Data below section start
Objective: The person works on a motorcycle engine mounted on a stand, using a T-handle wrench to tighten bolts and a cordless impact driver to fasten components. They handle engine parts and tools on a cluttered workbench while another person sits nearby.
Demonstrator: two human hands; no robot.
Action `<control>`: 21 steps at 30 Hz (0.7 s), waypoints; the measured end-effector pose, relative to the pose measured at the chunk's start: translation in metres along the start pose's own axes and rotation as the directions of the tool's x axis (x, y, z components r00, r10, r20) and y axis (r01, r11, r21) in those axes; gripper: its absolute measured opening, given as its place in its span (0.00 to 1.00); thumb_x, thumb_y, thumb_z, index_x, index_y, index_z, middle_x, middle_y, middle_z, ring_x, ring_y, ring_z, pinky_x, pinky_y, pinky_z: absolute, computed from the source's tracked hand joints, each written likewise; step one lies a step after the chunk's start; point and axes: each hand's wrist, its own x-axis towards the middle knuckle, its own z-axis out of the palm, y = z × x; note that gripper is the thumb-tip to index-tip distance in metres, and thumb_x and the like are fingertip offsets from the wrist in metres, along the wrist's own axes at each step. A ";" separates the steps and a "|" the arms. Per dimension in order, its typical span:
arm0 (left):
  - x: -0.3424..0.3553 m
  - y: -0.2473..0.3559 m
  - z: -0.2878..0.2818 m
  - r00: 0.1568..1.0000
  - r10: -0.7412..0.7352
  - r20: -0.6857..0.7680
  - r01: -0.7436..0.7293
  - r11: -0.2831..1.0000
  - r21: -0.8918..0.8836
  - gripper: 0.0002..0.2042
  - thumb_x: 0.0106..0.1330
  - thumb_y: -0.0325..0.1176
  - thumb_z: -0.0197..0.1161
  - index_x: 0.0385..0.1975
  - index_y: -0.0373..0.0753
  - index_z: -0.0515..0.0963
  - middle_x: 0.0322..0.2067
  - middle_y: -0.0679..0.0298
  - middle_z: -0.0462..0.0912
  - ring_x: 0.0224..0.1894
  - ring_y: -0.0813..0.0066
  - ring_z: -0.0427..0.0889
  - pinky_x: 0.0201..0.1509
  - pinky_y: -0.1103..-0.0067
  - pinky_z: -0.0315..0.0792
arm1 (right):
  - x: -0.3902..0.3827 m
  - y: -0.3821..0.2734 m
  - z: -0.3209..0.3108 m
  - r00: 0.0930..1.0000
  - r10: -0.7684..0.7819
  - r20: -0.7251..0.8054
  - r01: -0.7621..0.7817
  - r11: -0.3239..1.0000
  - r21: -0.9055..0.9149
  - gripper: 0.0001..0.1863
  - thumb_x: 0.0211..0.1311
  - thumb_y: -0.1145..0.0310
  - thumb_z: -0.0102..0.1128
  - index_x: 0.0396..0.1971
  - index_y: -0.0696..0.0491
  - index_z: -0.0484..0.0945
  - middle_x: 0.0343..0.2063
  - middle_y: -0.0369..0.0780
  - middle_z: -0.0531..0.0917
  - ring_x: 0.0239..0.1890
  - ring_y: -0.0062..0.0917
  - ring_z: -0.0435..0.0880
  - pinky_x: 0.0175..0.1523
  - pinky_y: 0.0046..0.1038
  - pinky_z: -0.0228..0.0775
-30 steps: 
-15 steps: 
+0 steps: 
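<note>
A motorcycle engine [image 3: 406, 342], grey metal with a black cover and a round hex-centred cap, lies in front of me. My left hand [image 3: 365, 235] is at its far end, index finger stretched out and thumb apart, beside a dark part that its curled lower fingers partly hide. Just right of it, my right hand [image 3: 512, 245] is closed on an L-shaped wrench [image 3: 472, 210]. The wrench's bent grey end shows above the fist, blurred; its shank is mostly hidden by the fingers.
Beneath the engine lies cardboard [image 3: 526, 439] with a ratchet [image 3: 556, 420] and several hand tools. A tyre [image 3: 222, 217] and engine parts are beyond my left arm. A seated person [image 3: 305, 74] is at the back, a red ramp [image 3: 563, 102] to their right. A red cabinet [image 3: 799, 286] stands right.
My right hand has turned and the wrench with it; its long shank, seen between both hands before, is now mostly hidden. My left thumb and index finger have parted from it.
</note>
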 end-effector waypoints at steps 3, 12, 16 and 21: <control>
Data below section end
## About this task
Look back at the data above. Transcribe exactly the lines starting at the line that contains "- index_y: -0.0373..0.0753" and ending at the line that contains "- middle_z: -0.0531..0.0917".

## Output of the task
  - index_y: -0.0373..0.0753
  - index_z: -0.0515..0.0963
  - middle_x: 0.0322..0.2067
  - middle_y: -0.0679..0.0298
  - middle_z: -0.0462..0.0912
  - ring_x: 0.0224..0.1894
  - ring_y: -0.0813..0.0066
  - ring_z: -0.0427..0.0889
  - pinky_x: 0.0201..0.1509
  - pinky_y: -0.1103..-0.0067
  - pinky_z: -0.0315..0.0792
arm1 (right):
  - x: -0.3902..0.3827 m
  - y: -0.3821..0.2734 m
  - z: -0.3209..0.3108 m
  - r00: 0.0930..1.0000
  - r10: -0.7684..0.7819
  - r20: -0.7251..0.8054
  - r01: -0.7621..0.7817
  - r11: -0.3239..1.0000
  - r21: -0.9055..0.9149
  - gripper: 0.0001..0.1863
  - thumb_x: 0.0211..0.1311
  - thumb_y: -0.1145..0.0310
  - thumb_z: -0.0102..0.1128
  - index_x: 0.0396..0.1971
  - index_y: -0.0696..0.0491
  - index_z: -0.0484..0.0945
  - middle_x: 0.0343..0.2063
  - middle_y: -0.0369..0.0780
  - middle_z: -0.0531..0.0917

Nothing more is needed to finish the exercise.